Goal of the exercise: Each line of the data below should be restated exactly, with images left out.

Data extract:
▬▬▬▬▬▬
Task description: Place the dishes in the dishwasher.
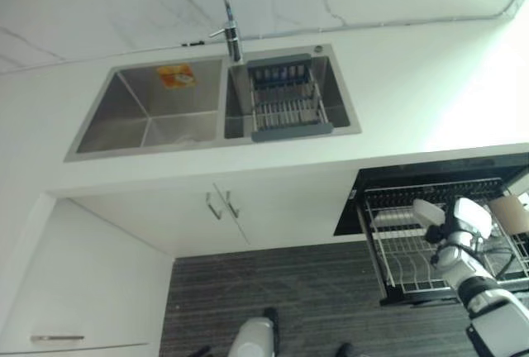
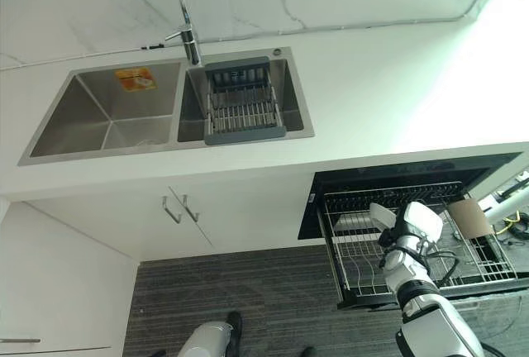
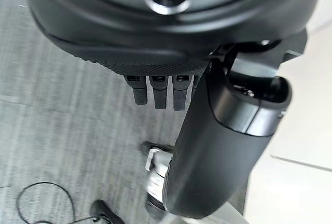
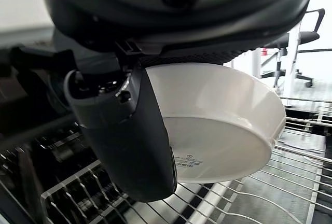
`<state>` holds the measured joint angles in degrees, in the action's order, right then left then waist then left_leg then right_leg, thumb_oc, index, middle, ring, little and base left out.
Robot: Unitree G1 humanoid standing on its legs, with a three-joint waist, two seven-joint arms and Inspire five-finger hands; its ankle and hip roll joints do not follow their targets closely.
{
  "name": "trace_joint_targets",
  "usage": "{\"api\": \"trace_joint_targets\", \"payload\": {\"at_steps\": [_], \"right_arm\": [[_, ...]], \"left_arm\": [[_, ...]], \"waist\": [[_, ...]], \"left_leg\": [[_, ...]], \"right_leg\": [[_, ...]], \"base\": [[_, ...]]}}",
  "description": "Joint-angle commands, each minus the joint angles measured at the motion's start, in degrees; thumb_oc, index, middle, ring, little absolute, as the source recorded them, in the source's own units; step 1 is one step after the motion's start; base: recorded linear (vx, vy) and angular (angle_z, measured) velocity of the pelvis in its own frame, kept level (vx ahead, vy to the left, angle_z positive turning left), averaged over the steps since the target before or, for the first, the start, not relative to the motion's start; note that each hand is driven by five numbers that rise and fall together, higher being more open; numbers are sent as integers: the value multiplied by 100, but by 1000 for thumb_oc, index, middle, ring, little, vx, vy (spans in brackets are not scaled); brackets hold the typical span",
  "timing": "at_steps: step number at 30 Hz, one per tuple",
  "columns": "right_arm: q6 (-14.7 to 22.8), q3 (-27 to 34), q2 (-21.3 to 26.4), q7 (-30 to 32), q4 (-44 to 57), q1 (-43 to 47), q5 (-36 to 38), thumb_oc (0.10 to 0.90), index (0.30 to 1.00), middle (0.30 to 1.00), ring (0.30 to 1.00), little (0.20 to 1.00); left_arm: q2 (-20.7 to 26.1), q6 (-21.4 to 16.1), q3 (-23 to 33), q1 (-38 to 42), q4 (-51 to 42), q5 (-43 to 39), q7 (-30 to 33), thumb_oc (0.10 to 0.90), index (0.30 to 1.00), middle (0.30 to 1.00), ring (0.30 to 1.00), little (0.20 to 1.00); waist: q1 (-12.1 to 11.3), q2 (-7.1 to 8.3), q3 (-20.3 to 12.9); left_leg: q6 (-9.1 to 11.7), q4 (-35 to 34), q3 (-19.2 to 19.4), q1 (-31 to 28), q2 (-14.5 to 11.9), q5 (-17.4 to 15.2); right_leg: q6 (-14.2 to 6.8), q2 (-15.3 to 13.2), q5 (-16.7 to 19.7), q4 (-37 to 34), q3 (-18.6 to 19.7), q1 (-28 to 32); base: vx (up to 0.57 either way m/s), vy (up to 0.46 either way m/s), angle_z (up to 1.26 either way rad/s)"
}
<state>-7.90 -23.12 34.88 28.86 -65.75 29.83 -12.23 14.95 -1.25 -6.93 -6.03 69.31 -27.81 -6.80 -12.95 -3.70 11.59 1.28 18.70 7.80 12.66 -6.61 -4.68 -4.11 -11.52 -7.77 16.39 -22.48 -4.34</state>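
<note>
— Holding what, over at four o'clock?

— Clamped on a white bowl [image 4: 218,125]: right hand [image 4: 129,141] with thumb curled across the underside, fingers hidden behind the rim. Carried on edge, base showing, probably so as to slot between the wires rather than lie flat.

— And where, against the dishwasher rack [image 2: 355,241]?

— Hovering above the pulled-out rack, at four o'clock from the sink [image 2: 107,126]. Not yet touching the wires, judging from the right wrist view: tines visible below the bowl with a gap. Likely mid-descent toward a slot.

— Anything already in there?

— Brownish item [image 2: 471,218] toward the rack's three o'clock side; hard to tell what. Grey drainer basket [image 2: 242,102] sitting in the sink's right basin, apparently empty.

— Left hand [image 3: 218,156]?

— Hanging low over the dark striped floor [image 1: 297,291], fingers straight and relaxed, gripping nothing. Kept out of the way, presumably, with one bowl needing one hand.

— Risk?

— Catching the rim on a tine, or letting go before seating between wires.
</note>
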Motion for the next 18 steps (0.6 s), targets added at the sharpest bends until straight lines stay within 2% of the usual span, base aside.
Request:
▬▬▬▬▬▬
Task output:
Task description: Place the dishes in the dishwasher.
`<state>` holds the measured joint angles in degrees, in the action's order, right then left then waist then left_leg then right_leg, thumb_oc, index, middle, ring, little and base left out.
Robot: Unitree G1 humanoid standing on its legs, with a three-joint waist, two seven-joint arms and Inspire five-finger hands; its ankle and hip roll joints do not follow their targets closely.
{
  "name": "trace_joint_targets",
  "usage": "{\"api\": \"trace_joint_targets\", \"payload\": {\"at_steps\": [_], \"right_arm\": [[_, ...]], \"left_arm\": [[_, ...]], \"waist\": [[_, ...]], \"left_leg\": [[_, ...]], \"right_leg\": [[_, ...]], \"base\": [[_, ...]]}}",
  "description": "Joint-angle commands, each minus the joint angles measured at the motion's start, in degrees; thumb_oc, index, middle, ring, little absolute, as the source recorded them, in the source's own units; step 1 is one step after the motion's start; base: recorded linear (vx, vy) and angular (angle_z, measured) velocity of the pelvis in its own frame, kept level (vx ahead, vy to the left, angle_z positive turning left), averaged over the steps since the target before or, for the first, the start, not relative to the motion's start; note that each hand is driven by five numbers that rise and fall together, higher being more open; numbers are sent as integers: the value multiplied by 100, but by 1000 for thumb_oc, index, middle, ring, little, vx, vy (spans in brackets are not scaled); brackets hold the typical span",
  "timing": "at_steps: step number at 30 Hz, one per tuple",
  "columns": "right_arm: q6 (-14.7 to 22.8), q3 (-27 to 34), q2 (-21.3 to 26.4), q7 (-30 to 32), q4 (-44 to 57), q1 (-43 to 47), q5 (-36 to 38), thumb_oc (0.10 to 0.90), index (0.30 to 1.00), middle (0.30 to 1.00), ring (0.30 to 1.00), little (0.20 to 1.00); left_arm: q2 (-20.7 to 26.1), q6 (-21.4 to 16.1), q3 (-23 to 33), q1 (-38 to 42), q4 (-51 to 42), q5 (-43 to 39), q7 (-30 to 33), thumb_oc (0.10 to 0.90), index (0.30 to 1.00), middle (0.30 to 1.00), ring (0.30 to 1.00), little (0.20 to 1.00); waist: q1 (-12.1 to 11.3), q2 (-7.1 to 8.3), q3 (-20.3 to 12.9); left_leg: q6 (-9.1 to 11.7), q4 (-35 to 34), q3 (-19.2 to 19.4), q1 (-31 to 28), q2 (-14.5 to 11.9), q5 (-17.4 to 15.2); right_leg: q6 (-14.2 to 6.8), q2 (-15.3 to 13.2), q5 (-16.7 to 19.7), q4 (-37 to 34), q3 (-18.6 to 19.7), q1 (-28 to 32); base: vx (up to 0.57 either way m/s), vy (up to 0.46 either way m/s), angle_z (up to 1.26 either way rad/s)"
}
<state>-7.90 -23.12 34.88 28.86 -65.75 29.83 -12.23 14.95 -1.25 -6.93 -6.03 69.31 -27.81 -6.80 -12.95 -3.70 11.59 1.28 18.70 7.80 12.66 -6.61 -4.68 -4.11 -11.52 -7.77 16.39 -22.48 -4.34</state>
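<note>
— Holding what, over at four o'clock?

— Clamped on a white bowl [image 4: 218,125]: right hand [image 4: 129,141] with thumb curled across the underside, fingers hidden behind the rim. Carried on edge, base showing, probably so as to slot between the wires rather than lie flat.

— And where, against the dishwasher rack [image 2: 355,241]?

— Hovering above the pulled-out rack, at four o'clock from the sink [image 2: 107,126]. Not yet touching the wires, judging from the right wrist view: tines visible below the bowl with a gap. Likely mid-descent toward a slot.

— Anything already in there?

— Brownish item [image 2: 471,218] toward the rack's three o'clock side; hard to tell what. Grey drainer basket [image 2: 242,102] sitting in the sink's right basin, apparently empty.

— Left hand [image 3: 218,156]?

— Hanging low over the dark striped floor [image 1: 297,291], fingers straight and relaxed, gripping nothing. Kept out of the way, presumably, with one bowl needing one hand.

— Risk?

— Catching the rim on a tine, or letting go before seating between wires.
</note>
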Motion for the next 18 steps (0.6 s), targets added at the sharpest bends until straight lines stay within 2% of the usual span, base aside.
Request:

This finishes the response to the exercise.